◆ Assignment
Hand back each record exactly as you find it.
━━━━━ Source information ━━━━━
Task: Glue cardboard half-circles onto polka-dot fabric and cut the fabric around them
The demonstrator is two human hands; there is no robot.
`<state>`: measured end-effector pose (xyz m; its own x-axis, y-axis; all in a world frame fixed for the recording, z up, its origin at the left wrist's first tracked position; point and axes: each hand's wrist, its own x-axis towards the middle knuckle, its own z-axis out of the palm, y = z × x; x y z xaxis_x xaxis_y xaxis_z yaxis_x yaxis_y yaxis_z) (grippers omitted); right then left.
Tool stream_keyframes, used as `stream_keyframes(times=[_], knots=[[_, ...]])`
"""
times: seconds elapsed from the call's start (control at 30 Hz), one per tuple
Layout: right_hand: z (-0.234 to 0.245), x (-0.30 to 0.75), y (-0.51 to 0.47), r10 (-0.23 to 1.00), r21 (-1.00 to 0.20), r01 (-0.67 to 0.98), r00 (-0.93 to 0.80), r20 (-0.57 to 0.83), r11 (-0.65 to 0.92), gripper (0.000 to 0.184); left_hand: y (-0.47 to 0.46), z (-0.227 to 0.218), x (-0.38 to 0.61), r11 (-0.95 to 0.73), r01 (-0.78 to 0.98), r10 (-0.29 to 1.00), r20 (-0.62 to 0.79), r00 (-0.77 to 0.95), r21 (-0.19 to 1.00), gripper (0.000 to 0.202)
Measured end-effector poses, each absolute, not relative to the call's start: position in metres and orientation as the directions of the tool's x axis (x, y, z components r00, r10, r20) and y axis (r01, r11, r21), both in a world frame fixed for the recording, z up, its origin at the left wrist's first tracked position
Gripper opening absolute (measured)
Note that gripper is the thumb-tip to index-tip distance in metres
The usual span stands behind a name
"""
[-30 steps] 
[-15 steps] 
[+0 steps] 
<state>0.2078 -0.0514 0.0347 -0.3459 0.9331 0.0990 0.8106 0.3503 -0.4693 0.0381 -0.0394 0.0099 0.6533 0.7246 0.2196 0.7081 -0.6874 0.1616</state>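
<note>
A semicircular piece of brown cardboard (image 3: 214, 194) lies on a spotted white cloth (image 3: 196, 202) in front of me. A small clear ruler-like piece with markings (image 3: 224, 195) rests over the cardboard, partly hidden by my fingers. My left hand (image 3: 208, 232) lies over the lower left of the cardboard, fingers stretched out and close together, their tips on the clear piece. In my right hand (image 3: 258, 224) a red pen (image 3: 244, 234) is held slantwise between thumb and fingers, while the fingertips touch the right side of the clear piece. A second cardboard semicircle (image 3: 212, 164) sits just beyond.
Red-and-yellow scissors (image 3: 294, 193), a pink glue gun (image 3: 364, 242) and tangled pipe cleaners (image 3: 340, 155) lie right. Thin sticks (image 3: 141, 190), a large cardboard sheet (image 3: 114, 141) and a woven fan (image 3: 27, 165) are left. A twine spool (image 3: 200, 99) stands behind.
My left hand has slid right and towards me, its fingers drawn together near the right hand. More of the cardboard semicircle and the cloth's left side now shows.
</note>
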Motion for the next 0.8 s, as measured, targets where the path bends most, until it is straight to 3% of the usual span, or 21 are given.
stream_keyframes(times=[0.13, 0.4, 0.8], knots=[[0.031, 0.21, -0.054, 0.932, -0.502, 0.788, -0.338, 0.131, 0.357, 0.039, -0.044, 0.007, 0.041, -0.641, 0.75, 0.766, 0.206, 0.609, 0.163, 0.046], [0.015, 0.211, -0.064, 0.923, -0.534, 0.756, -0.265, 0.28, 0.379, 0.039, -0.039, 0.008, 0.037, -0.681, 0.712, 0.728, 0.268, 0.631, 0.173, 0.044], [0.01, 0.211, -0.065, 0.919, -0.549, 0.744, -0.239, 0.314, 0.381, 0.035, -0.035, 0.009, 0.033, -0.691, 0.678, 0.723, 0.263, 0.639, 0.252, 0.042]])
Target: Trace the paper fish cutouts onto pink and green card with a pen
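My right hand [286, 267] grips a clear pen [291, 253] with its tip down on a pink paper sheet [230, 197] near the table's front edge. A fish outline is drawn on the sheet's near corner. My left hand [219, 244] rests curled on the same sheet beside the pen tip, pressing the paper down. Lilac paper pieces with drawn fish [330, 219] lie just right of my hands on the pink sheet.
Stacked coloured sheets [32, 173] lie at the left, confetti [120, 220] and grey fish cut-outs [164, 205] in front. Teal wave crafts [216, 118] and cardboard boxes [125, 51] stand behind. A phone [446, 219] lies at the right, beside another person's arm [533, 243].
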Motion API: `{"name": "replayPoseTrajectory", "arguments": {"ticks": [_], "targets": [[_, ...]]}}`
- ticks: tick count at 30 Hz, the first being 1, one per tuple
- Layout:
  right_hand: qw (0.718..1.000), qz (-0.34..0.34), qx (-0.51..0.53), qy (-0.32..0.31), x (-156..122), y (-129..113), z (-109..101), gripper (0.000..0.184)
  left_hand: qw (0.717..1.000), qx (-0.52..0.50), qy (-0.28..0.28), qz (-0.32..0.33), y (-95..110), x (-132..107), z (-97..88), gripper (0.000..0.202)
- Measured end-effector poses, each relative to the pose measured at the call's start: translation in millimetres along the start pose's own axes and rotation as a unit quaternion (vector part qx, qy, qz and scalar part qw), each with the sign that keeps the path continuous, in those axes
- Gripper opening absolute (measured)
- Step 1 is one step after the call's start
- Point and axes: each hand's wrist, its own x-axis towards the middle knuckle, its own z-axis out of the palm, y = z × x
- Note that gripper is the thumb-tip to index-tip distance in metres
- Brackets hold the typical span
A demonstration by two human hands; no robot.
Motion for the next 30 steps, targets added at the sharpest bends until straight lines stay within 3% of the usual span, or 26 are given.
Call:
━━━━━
◆ Reply
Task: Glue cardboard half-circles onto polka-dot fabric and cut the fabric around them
The demonstrator is two human hands; there is no robot.
`<state>`: measured end-effector pose (xyz m; its own x-axis, y-axis; all in a world frame fixed for the recording, z up, its origin at the left wrist's first tracked position; point and axes: each hand's wrist, its own x-axis towards the middle knuckle, its own z-axis out of the palm, y = z × x; x y z xaxis_x xaxis_y xaxis_z yaxis_x yaxis_y yaxis_z) (grippers omitted); right then left.
Tool stream_keyframes, used as `stream_keyframes(times=[_], knots=[[_, ...]])`
"""
times: seconds elapsed from the call's start (control at 30 Hz), one per tuple
Layout: right_hand: z (-0.234 to 0.245), x (-0.30 to 0.75), y (-0.51 to 0.47), r10 (-0.23 to 1.00), r21 (-1.00 to 0.20), r01 (-0.67 to 0.98), r00 (-0.93 to 0.80), r20 (-0.57 to 0.83), r11 (-0.65 to 0.92), gripper (0.000 to 0.184); left_hand: y (-0.47 to 0.46), z (-0.227 to 0.218), x (-0.38 to 0.61), r11 (-0.95 to 0.73), r01 (-0.78 to 0.98), r10 (-0.29 to 1.00), r20 (-0.62 to 0.79), r00 (-0.77 to 0.95), r21 (-0.19 to 1.00), gripper (0.000 to 0.202)
Measured end-effector poses, each absolute, not relative to the call's start: position in metres and orientation as the directions of the tool's x axis (x, y, z components r00, r10, r20) and y axis (r01, r11, r21), both in a world frame fixed for the recording, z up, its origin at the left wrist's first tracked position
Gripper opening absolute (measured)
Note that gripper is the thumb-tip to index-tip distance in metres
The usual span stands behind a name
"""
[-30 steps] 
[-15 steps] 
[+0 steps] 
<state>0.2078 -0.0514 0.0347 -0.3459 0.9331 0.0990 0.8106 0.3503 -0.4693 0.0381 -0.0394 0.0099 0.6533 0.7246 0.2196 0.7081 -0.6874 0.1616</state>
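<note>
A semicircular piece of brown cardboard (image 3: 214, 194) lies on a spotted white cloth (image 3: 196, 202) in front of me. A small clear ruler-like piece with markings (image 3: 224, 195) rests over the cardboard, partly hidden by my fingers. My left hand (image 3: 208, 232) lies over the lower left of the cardboard, fingers stretched out and close together, their tips on the clear piece. In my right hand (image 3: 258, 224) a red pen (image 3: 244, 234) is held slantwise between thumb and fingers, while the fingertips touch the right side of the clear piece. A second cardboard semicircle (image 3: 212, 164) sits just beyond.
Red-and-yellow scissors (image 3: 294, 193), a pink glue gun (image 3: 364, 242) and tangled pipe cleaners (image 3: 340, 155) lie right. Thin sticks (image 3: 141, 190), a large cardboard sheet (image 3: 114, 141) and a woven fan (image 3: 27, 165) are left. A twine spool (image 3: 200, 99) stands behind.
My left hand has slid right and towards me, its fingers drawn together near the right hand. More of the cardboard semicircle and the cloth's left side now shows.
</note>
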Motion for the next 0.8 s, as measured, targets where the path bends most, until it is straight to 3% of the usual span, or 21 are given.
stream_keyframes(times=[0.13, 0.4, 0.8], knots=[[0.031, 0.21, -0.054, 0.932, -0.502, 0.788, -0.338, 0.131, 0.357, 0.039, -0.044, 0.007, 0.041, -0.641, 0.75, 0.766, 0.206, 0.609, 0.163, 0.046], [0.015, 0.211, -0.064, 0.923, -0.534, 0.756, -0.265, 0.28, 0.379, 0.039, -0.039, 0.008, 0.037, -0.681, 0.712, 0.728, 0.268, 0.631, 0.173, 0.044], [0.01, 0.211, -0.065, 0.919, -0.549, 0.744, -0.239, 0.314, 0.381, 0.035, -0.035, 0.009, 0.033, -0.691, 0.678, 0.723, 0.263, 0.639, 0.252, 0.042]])
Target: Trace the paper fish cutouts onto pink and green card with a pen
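My right hand [286, 267] grips a clear pen [291, 253] with its tip down on a pink paper sheet [230, 197] near the table's front edge. A fish outline is drawn on the sheet's near corner. My left hand [219, 244] rests curled on the same sheet beside the pen tip, pressing the paper down. Lilac paper pieces with drawn fish [330, 219] lie just right of my hands on the pink sheet.
Stacked coloured sheets [32, 173] lie at the left, confetti [120, 220] and grey fish cut-outs [164, 205] in front. Teal wave crafts [216, 118] and cardboard boxes [125, 51] stand behind. A phone [446, 219] lies at the right, beside another person's arm [533, 243].
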Motion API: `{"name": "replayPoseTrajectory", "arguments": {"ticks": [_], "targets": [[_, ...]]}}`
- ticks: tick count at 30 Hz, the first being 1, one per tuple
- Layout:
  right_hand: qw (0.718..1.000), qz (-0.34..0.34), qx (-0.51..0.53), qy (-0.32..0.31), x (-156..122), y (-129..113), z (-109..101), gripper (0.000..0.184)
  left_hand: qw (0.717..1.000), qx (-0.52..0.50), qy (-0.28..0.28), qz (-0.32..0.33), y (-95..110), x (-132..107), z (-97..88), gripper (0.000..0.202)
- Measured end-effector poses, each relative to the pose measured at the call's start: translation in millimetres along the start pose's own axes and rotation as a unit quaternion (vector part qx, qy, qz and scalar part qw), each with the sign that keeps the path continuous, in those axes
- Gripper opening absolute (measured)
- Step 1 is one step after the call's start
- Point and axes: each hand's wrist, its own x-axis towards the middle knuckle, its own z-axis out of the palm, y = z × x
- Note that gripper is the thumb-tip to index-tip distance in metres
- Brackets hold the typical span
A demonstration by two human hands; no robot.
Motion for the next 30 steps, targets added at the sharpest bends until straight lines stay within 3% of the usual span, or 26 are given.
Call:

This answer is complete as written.